Thoughts On The Dead

Musings on the Most Ridiculous Band I Can't Stop Listening To

Nothing’s Shaking On 52nd Street

You know I have neither the patience nor stomach for any sort of Chuck Klosterman-like grand pronouncement on Billy Joel, whether of the traditionalist (PUSSY!) view, or the revisionist (GENIUS!) view.

He wrote some great songs, a bunch of good ones, and a whole lot of shit: the usual ratios. This is one of the good ones, and I would advise headphones; the production is better than I remember it being, with Billy’s piano and Liberty Devito’s drums pushed up front and doing most of the heavy lifting.

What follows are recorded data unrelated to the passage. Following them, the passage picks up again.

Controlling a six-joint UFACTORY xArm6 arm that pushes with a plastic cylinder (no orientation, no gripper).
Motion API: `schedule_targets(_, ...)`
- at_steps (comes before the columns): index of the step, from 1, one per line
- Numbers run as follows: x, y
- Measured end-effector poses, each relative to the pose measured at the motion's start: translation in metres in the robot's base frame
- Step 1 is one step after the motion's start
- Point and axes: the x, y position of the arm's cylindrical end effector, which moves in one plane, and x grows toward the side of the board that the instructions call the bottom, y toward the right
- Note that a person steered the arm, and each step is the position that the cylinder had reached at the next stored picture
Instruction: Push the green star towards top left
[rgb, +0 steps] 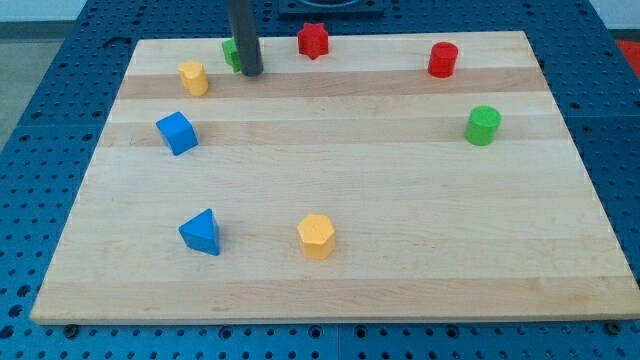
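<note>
The green star (231, 52) sits near the board's top edge, left of centre, mostly hidden behind my dark rod, so its shape is hard to make out. My tip (250, 72) rests on the board at the star's lower right side, touching or nearly touching it. A red star (313, 40) lies to the right of the rod along the top edge. A yellow block (194, 77) lies just to the lower left of the green star.
A blue cube (177, 132) and a blue triangular block (202, 232) lie on the left. A yellow hexagonal block (316, 236) lies at bottom centre. A red cylinder (442, 60) and a green cylinder (483, 125) lie on the right. The wooden board (400, 200) sits on a blue perforated table.
</note>
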Motion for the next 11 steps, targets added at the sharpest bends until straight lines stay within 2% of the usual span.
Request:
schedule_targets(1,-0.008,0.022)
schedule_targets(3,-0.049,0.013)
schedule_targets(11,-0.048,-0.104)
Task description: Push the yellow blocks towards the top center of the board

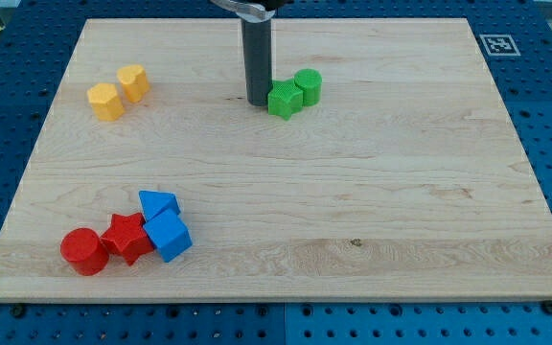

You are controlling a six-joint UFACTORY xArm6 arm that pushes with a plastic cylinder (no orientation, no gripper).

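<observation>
Two yellow blocks lie side by side at the view's upper left: one yellow block (105,101) on the left and a second yellow block (133,82) just up and right of it, touching. My tip (258,102) stands near the top centre of the wooden board (353,192), far to the right of the yellow blocks. It sits right against the left side of a green block (283,100).
A green cylinder (308,86) touches the green block on its upper right. At the lower left sit a red cylinder (84,251), a red star (126,238), a blue triangle (157,204) and a blue cube (169,237), clustered together.
</observation>
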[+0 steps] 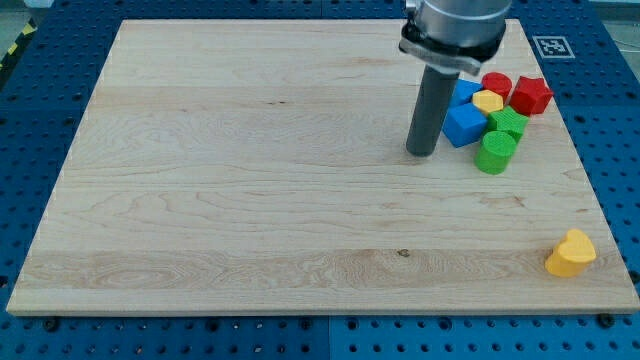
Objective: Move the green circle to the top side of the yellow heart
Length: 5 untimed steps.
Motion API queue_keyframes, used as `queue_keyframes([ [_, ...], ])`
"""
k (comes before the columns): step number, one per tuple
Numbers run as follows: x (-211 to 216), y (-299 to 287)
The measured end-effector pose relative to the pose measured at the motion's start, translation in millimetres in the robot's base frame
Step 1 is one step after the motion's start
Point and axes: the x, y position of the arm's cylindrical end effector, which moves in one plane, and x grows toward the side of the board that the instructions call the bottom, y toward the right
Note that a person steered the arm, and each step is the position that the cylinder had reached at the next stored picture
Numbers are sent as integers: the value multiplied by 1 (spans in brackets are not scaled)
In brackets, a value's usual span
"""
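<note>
The green circle stands at the view's right, at the lower edge of a cluster of blocks. The yellow heart lies alone near the board's bottom right corner, well below the green circle. My tip rests on the board just left of the cluster, a short way left of the green circle and next to a blue cube, apart from the circle.
The cluster also holds a green star-like block, a yellow block, a red cylinder, a red star-like block and a second blue block. The wooden board's right edge runs close by.
</note>
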Motion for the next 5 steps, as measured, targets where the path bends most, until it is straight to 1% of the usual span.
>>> queue_keyframes([
  [1, -7, 36],
  [2, 16, 83],
  [3, 46, 114],
  [4, 45, 118],
  [5, 25, 118],
])
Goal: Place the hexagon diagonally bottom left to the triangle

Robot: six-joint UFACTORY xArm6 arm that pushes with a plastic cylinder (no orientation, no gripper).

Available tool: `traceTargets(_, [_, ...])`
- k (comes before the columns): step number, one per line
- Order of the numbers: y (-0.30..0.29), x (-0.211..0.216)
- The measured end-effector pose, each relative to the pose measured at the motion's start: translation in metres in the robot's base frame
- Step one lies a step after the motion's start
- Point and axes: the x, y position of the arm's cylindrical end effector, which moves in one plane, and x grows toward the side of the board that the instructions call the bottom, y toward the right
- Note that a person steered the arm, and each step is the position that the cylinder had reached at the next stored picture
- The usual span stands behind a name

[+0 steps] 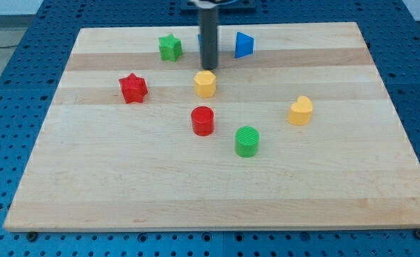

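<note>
The wooden board (217, 200) lies on a blue perforated table (10, 64). Furthest left on the board is the red star (133, 88), in the left half, toward the far side. Right of it and farther back sits the green star (169, 48), near the far edge. Next comes the red cylinder (203, 121), near the board's middle. Just beyond it, on the far side, is the yellow hexagon (205, 83), the task's block. My tip (209, 68) stands right behind the hexagon, at its far edge; whether it touches the block I cannot tell. The rod has no jaws to open or close and grips nothing. Behind the rod a blue block (200, 43) shows only as a sliver at the rod's left side, its shape hidden. Right of the rod, near the far edge, is the blue triangle (243, 45), so the hexagon lies nearer and to the left of it. Nearer and right of the red cylinder stands the green cylinder (246, 141). Furthest right is a yellow block (301, 111) with a rounded, heart-like outline, well apart from the rest.
</note>
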Motion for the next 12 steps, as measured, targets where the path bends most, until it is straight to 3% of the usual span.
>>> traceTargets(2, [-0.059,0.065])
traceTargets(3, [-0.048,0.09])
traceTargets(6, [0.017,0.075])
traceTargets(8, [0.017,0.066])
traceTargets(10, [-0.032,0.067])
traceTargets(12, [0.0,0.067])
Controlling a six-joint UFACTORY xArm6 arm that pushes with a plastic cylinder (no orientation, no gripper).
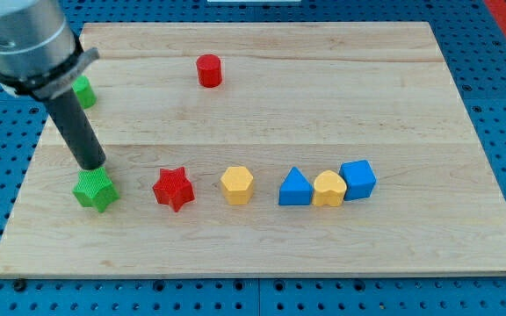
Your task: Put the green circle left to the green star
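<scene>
The green star (94,190) lies near the board's left edge, low in the view. The green circle (83,91) sits further up at the left edge, mostly hidden behind my arm. My tip (90,164) is just above the green star, touching or nearly touching its top edge, and well below the green circle.
A red cylinder (209,70) stands at the top middle. In a row right of the green star lie a red star (174,188), a yellow hexagon (236,185), a blue triangle (295,188), a yellow block (329,189) and a blue cube (358,179). The wooden board (323,105) rests on blue pegboard.
</scene>
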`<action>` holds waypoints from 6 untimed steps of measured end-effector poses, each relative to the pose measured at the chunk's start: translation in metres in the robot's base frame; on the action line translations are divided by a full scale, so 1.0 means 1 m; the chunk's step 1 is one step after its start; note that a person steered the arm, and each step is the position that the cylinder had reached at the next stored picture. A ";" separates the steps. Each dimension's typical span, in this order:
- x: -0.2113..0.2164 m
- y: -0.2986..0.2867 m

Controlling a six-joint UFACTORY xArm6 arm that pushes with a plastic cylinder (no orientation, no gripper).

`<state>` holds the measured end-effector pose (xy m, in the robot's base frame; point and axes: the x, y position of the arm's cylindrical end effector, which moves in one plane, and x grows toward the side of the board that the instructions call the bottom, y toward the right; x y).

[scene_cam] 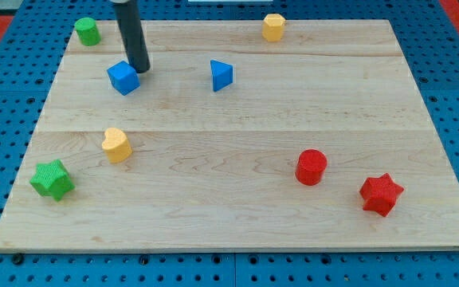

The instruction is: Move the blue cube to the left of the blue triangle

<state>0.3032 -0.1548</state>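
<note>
The blue cube [123, 77] sits on the wooden board at the upper left. The blue triangle [221, 75] lies to the cube's right at about the same height, with a wide gap between them. My tip [139, 69] is at the lower end of the dark rod, right against the cube's upper right corner, between the cube and the triangle.
A green cylinder [88, 31] is at the top left corner and a yellow hexagon [273, 26] at the top edge. A yellow heart [116, 145] and a green star [52, 179] lie at the left. A red cylinder [311, 167] and a red star [381, 194] lie at the lower right.
</note>
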 end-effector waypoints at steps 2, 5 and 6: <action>0.001 -0.066; 0.047 0.066; 0.062 0.078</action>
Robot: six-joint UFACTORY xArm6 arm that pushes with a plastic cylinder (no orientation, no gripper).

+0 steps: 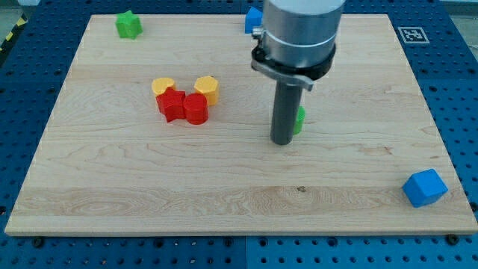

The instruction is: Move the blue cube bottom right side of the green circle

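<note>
The blue cube (425, 187) sits near the board's bottom right corner. The green circle (299, 119) lies near the middle of the board, mostly hidden behind my rod. My tip (281, 141) rests on the board just left of and below the green circle, touching or nearly touching it. The blue cube is far to the right of and below my tip.
A green star-shaped block (128, 25) is at the top left. A second blue block (254, 20) is at the top edge, partly hidden by the arm. Two yellow blocks (163, 86) (207, 88) and two red blocks (172, 104) (196, 109) cluster left of centre. A marker tag (411, 34) is off the board's top right.
</note>
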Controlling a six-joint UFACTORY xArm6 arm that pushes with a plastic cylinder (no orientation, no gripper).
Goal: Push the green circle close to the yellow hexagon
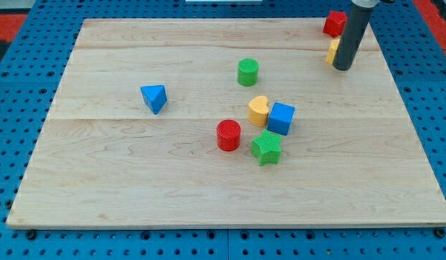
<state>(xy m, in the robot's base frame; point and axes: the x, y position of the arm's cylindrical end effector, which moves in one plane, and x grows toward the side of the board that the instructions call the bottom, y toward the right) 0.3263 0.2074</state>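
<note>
The green circle point(247, 72) stands on the wooden board point(136, 180), a little above the view's middle. The yellow hexagon point(333, 52) is near the view's top right, mostly hidden behind my rod. My tip point(343, 68) rests on the board right beside the hexagon, on its right and lower side, far to the right of the green circle.
A red block point(334, 22) sits just above the yellow hexagon. A blue triangle point(154, 98) lies at the left. Below the green circle is a cluster: a yellow heart point(258, 110), a blue cube point(281, 118), a red circle point(228, 135) and a green star point(266, 147).
</note>
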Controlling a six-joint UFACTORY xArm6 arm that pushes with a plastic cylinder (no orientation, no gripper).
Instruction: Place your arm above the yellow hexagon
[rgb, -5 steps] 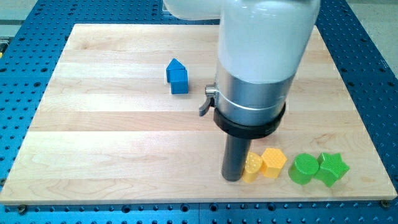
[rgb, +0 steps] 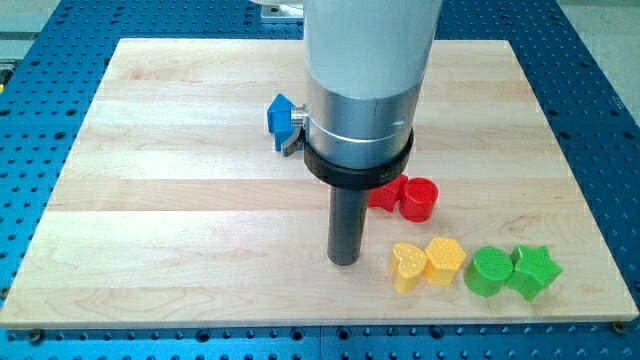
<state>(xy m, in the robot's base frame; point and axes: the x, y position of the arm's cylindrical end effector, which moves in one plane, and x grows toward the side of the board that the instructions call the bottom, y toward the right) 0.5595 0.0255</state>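
yellow heart (rgb: 406, 267), green cylinder (rgb: 489, 271), green star (rgb: 534, 271), red blocks (rgb: 419, 198), blue block (rgb: 280, 116)

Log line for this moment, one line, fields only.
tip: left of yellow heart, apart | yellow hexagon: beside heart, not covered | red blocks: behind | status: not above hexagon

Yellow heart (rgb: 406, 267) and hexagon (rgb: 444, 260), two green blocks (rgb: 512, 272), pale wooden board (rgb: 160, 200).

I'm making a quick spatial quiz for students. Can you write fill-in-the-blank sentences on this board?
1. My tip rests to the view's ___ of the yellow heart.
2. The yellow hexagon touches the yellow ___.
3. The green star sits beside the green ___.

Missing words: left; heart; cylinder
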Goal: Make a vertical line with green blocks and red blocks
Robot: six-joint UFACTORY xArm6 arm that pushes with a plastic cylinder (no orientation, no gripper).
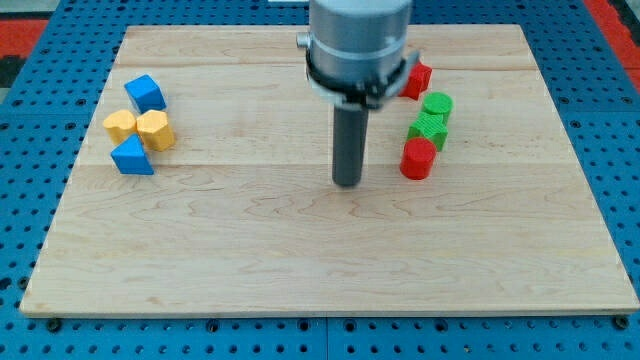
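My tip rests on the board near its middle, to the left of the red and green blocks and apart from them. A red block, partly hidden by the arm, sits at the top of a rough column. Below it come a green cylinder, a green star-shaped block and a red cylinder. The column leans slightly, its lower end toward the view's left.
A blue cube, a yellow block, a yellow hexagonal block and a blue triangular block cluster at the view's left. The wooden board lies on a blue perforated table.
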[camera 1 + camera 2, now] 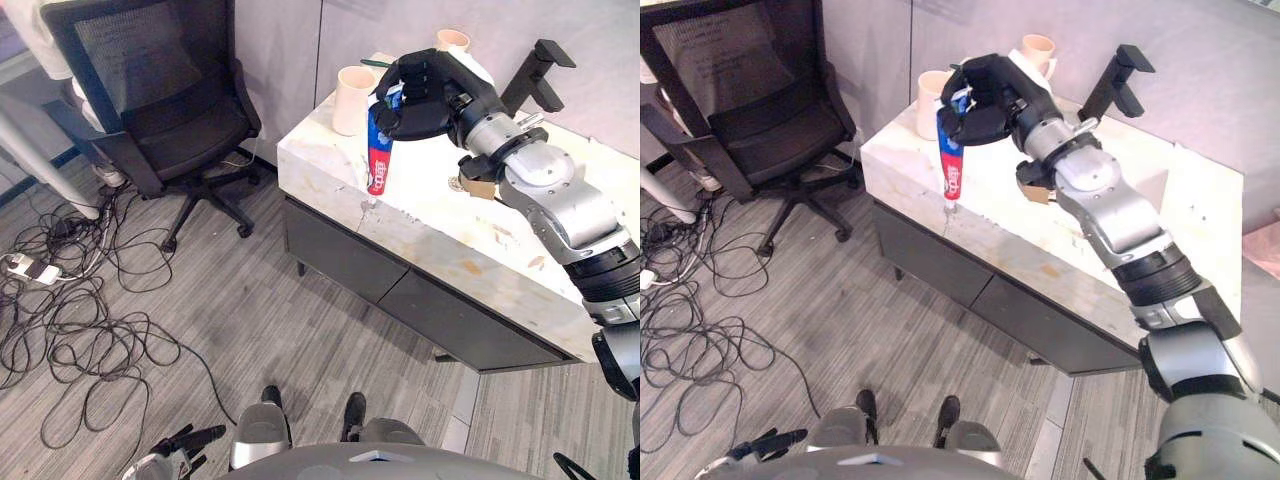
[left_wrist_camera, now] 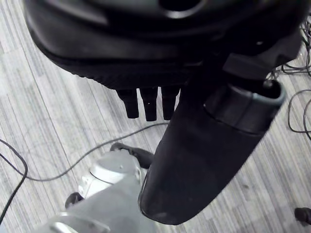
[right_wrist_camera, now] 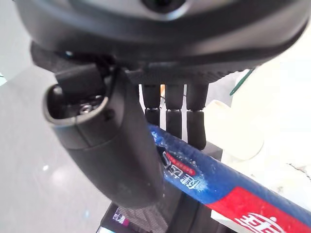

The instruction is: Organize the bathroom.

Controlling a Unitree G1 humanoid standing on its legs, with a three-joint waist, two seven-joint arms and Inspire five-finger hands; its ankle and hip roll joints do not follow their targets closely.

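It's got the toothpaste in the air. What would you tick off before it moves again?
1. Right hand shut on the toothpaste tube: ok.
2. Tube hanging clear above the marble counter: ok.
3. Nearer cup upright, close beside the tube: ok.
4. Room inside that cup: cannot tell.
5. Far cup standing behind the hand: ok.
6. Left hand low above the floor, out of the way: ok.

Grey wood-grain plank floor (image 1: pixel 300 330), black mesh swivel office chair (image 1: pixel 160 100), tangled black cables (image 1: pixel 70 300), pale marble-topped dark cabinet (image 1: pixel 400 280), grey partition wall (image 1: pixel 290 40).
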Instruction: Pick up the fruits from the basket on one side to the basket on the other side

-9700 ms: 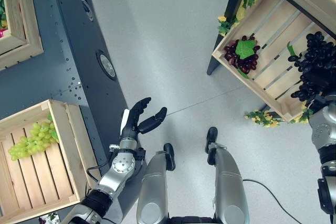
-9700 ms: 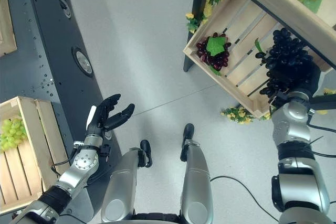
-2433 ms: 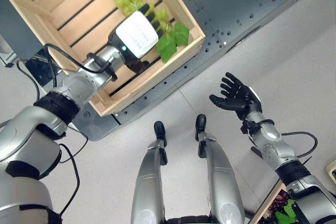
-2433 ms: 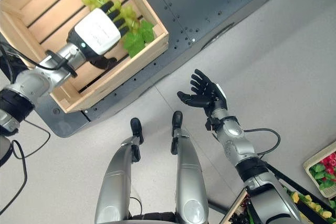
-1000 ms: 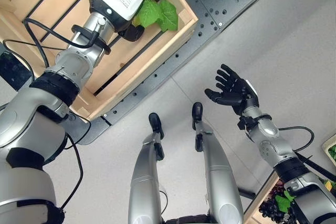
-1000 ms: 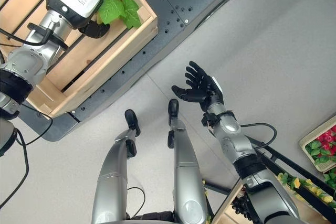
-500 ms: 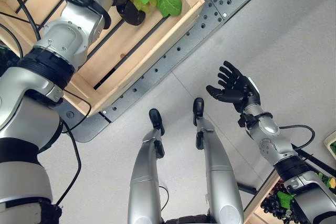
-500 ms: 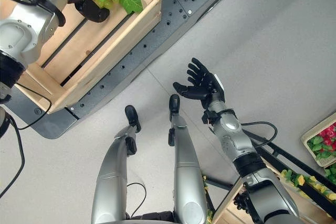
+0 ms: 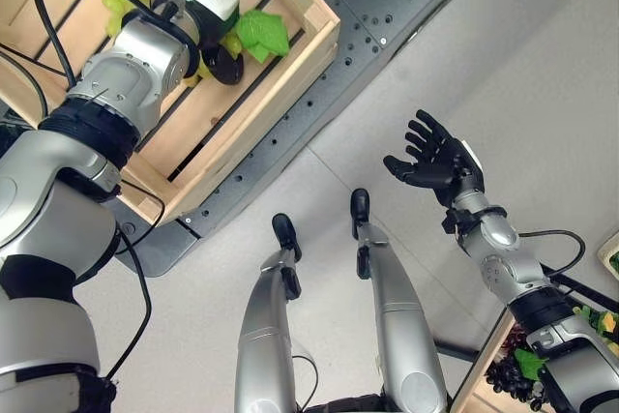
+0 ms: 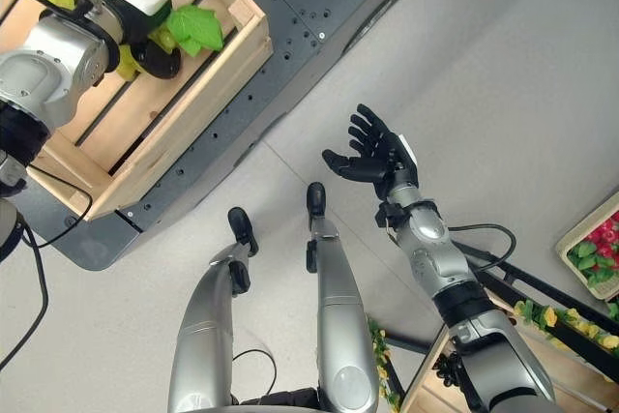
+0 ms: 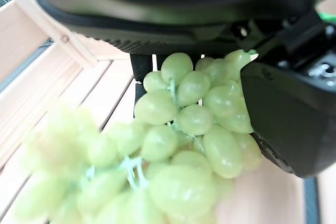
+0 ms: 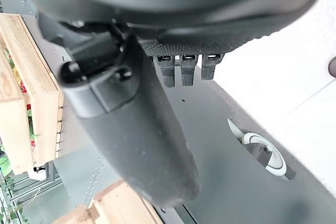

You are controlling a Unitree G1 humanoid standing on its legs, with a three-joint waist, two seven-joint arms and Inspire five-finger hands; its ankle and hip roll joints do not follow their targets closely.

There is also a saxophone solo, because when Billy Joel signed his deal with the devil, that was one of the clauses.


  1. Not really in the Billy Joel camp. In the late 60s, he was in a British Invasion group (Echoes), a psychedelic-sort-of group (The Hassles), and an organ-drums duo, Lee Michaels-style (Attila). I haven’t heard Attila. I love Lee Michaels, as it happens, but he may be one of a kind (Teegarden and Van Winkle didn’t do it for me).

    Grateful Dead connection is distant: around 1965, Joel’s manager was Michael Lang, who was Marshall Bretetz’s partner and financier at Thee Image. Lang produced various Miami Pop Festivals, and Woodstock.